══ Collected data
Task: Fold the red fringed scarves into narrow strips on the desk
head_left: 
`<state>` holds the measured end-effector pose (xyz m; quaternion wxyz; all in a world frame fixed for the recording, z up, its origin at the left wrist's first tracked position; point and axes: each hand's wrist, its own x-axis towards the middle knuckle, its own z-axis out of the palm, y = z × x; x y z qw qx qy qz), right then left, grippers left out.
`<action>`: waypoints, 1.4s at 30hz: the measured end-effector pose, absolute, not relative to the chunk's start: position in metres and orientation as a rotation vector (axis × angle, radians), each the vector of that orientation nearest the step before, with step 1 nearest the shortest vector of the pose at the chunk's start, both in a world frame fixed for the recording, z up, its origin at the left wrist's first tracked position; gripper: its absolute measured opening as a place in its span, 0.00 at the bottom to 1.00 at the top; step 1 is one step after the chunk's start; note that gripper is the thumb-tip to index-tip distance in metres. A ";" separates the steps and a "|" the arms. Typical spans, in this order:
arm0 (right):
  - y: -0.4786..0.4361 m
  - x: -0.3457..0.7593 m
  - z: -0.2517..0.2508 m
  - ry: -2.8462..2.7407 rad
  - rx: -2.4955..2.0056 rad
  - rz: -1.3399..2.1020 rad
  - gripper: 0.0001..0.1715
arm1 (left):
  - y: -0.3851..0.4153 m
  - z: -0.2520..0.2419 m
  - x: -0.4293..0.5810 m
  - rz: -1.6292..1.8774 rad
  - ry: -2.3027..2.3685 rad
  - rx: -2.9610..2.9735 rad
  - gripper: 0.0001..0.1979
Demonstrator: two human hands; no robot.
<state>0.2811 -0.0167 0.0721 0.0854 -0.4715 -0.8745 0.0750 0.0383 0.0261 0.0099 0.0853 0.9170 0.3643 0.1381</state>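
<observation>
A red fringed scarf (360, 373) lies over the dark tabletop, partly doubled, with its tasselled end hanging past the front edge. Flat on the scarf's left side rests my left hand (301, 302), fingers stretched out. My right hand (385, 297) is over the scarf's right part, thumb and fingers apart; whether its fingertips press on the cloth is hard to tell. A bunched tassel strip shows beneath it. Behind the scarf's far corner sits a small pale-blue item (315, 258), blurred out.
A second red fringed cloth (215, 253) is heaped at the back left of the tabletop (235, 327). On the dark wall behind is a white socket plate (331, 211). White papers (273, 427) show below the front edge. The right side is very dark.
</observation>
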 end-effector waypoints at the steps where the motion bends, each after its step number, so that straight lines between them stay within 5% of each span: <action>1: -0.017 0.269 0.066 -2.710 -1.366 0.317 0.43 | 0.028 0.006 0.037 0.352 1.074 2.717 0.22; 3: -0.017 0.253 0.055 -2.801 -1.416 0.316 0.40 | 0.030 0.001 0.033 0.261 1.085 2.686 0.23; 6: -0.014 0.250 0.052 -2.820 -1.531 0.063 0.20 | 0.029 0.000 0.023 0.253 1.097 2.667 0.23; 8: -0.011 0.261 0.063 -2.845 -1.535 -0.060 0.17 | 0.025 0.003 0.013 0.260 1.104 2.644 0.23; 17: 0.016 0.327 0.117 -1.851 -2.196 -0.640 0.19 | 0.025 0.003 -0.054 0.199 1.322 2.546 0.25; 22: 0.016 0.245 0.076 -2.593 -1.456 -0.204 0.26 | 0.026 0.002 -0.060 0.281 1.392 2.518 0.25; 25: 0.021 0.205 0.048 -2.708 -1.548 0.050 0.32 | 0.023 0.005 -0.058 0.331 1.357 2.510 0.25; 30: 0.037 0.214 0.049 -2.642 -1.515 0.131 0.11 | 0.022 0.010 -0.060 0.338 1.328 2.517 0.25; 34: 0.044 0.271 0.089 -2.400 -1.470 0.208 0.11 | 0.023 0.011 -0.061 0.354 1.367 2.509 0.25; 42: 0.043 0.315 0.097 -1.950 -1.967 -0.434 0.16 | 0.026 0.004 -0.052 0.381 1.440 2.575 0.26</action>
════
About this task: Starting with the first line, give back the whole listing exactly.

Task response:
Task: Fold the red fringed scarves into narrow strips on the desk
head_left: 
`<state>` holds the measured end-effector pose (xyz m; quaternion wxyz; all in a world frame fixed for the recording, z up, its origin at the left wrist's first tracked position; point and axes: each hand's wrist, its own x-axis towards the middle knuckle, its own z-axis out of the palm, y = z × x; x y z qw qx qy qz), right then left, grippers left out.
`<action>`: waypoints, 1.4s at 30hz: the measured end-effector pose, absolute, not relative to the chunk's start: position in metres and orientation as a rotation vector (axis × angle, radians), each the vector of that orientation nearest the step before, with step 1 nearest the shortest vector of the pose at the chunk's start, both in a world frame fixed for the recording, z up, its origin at the left wrist's first tracked position; gripper: its absolute measured opening as a place in its span, 0.00 at the bottom to 1.00 at the top; step 1 is one step after the chunk's start; note that gripper is the thumb-tip to index-tip distance in metres. A ";" separates the steps and a "|" the arms. Typical spans, in this order:
arm0 (right):
  - y: -0.4786..0.4361 m
  - x: -0.3457..0.7593 m
  - z: -0.2517..0.2508 m
  - ry: -2.8462..2.7407 rad
  - rx: -2.4955..2.0056 rad
  - rz: -1.3399..2.1020 rad
  - gripper: 0.0001..0.1715
arm1 (left):
  - y: -0.3851..0.4153 m
  - z: -0.2520..0.2419 m
  - x: -0.4293..0.5810 m
  - rz: -1.6292..1.8774 rad
  - ry: -2.3027..2.3685 rad
  - rx: -2.9610..2.9735 rad
  - gripper: 0.0001..0.1979
Demonstrator: two human hands; no robot.
<state>0.2811 -0.0167 0.0721 0.0854 -0.4715 -0.8745 0.0750 0.0383 0.0261 0.0099 0.0853 0.9170 0.3643 0.1381</state>
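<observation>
A red fringed scarf (360, 373) lies over the dark tabletop, partly doubled, with its tasselled end hanging past the front edge. Flat on the scarf's left side rests my left hand (301, 302), fingers stretched out. My right hand (385, 297) is over the scarf's right part, thumb and fingers apart; whether its fingertips press on the cloth is hard to tell. A bunched tassel strip shows beneath it. Behind the scarf's far corner sits a small pale-blue item (315, 258), blurred out.
A second red fringed cloth (215, 253) is heaped at the back left of the tabletop (235, 327). On the dark wall behind is a white socket plate (331, 211). White papers (273, 427) show below the front edge. The right side is very dark.
</observation>
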 end-effector waypoints at the steps where the motion bends, each after its step number, so that straight lines between them stay within 5% of each span: <action>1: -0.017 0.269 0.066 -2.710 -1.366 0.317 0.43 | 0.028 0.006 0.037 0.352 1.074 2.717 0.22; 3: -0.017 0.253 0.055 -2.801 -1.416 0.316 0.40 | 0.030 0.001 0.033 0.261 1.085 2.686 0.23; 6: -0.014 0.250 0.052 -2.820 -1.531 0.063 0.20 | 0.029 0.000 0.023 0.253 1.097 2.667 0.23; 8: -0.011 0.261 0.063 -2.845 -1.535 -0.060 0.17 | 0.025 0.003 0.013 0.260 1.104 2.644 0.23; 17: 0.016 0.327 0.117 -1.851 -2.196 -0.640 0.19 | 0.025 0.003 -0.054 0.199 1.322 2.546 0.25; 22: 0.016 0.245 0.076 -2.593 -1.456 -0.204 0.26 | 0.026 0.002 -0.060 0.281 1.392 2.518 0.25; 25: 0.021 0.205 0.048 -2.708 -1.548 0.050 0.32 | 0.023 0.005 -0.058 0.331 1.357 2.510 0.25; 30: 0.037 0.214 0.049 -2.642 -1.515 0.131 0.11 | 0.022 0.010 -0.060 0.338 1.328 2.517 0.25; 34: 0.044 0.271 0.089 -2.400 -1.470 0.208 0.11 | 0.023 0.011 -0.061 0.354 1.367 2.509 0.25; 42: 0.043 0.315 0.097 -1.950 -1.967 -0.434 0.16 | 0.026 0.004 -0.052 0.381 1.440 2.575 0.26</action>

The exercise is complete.